## Goal of the exercise
In the material below, find the line with "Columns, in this" and the line with "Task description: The", then output both and every line between them exactly, omitting pictures.

#### Data provided ####

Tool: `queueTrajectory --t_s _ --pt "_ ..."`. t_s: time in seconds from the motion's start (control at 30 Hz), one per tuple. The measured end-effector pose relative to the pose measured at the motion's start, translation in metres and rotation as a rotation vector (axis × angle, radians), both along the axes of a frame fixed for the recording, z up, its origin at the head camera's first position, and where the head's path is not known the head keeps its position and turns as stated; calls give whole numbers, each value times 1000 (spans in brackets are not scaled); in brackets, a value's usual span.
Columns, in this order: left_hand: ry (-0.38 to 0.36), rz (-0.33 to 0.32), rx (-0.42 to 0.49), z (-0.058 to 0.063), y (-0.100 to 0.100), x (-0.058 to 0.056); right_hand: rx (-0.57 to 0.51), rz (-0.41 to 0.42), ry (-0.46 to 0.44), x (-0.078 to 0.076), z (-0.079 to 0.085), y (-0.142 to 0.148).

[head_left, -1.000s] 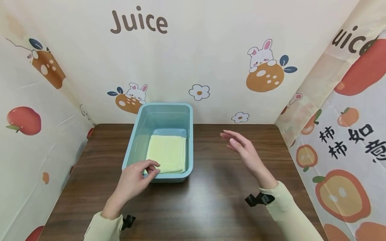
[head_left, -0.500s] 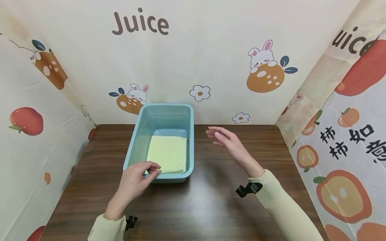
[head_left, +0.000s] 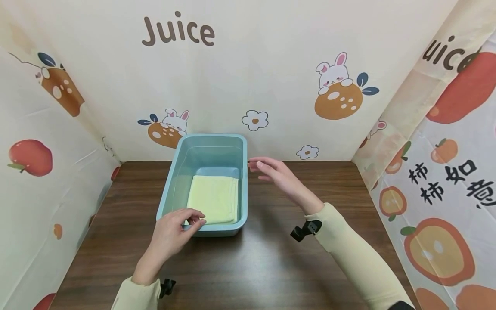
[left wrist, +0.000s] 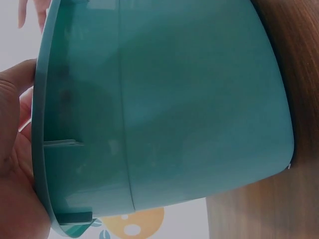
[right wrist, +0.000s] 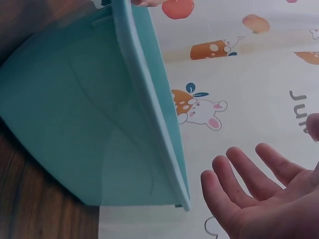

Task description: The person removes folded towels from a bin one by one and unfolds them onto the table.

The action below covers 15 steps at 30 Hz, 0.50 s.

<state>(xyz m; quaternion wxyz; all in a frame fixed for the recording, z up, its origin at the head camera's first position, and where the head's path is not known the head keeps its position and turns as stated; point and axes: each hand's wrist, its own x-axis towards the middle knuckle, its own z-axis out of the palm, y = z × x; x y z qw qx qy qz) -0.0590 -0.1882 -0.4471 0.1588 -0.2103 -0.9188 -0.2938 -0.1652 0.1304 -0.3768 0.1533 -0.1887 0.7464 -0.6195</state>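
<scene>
A light blue plastic basin [head_left: 165, 189] stands on the table, with a folded pale yellow cloth [head_left: 213, 198] lying flat in its near part. My left hand [head_left: 174, 230] is over the basin's near rim, its fingers loosely bent and nothing seen between them. In the left wrist view the thumb [left wrist: 22, 74] lies at the rim; whether it presses on it I cannot tell. To the right of the basin my right hand [head_left: 280, 176] is raised, fingers extended toward the right rim. The right wrist view shows a gap between those fingers [right wrist: 239, 174] and the basin wall.
Dark wood tabletop [head_left: 255, 271] extends in front of and beside the basin. A printed cloth backdrop [head_left: 271, 64] rises behind the table, near the basin's far end, and printed sheets hang on the left and right sides.
My right hand has moved left, from over the right part of the table to close beside the basin's right rim. The left hand, basin and yellow cloth have stayed in place.
</scene>
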Motion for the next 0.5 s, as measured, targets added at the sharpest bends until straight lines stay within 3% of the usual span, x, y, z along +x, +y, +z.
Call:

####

## Expected answer
Columns, in this order: left_hand: ry (-0.38 to 0.36), rz (-0.33 to 0.32), rx (-0.42 to 0.49), z (-0.058 to 0.063), y (-0.100 to 0.100), x (-0.058 to 0.056); right_hand: rx (-0.57 to 0.51), rz (-0.41 to 0.42), ry (-0.46 to 0.44), x (-0.078 to 0.076), z (-0.079 to 0.085), y (-0.142 to 0.148).

[head_left, -1.000s] 
[head_left, -0.500s] 
[head_left, +0.000s] 
[left wrist, +0.000s] 
[right wrist, +0.000s] 

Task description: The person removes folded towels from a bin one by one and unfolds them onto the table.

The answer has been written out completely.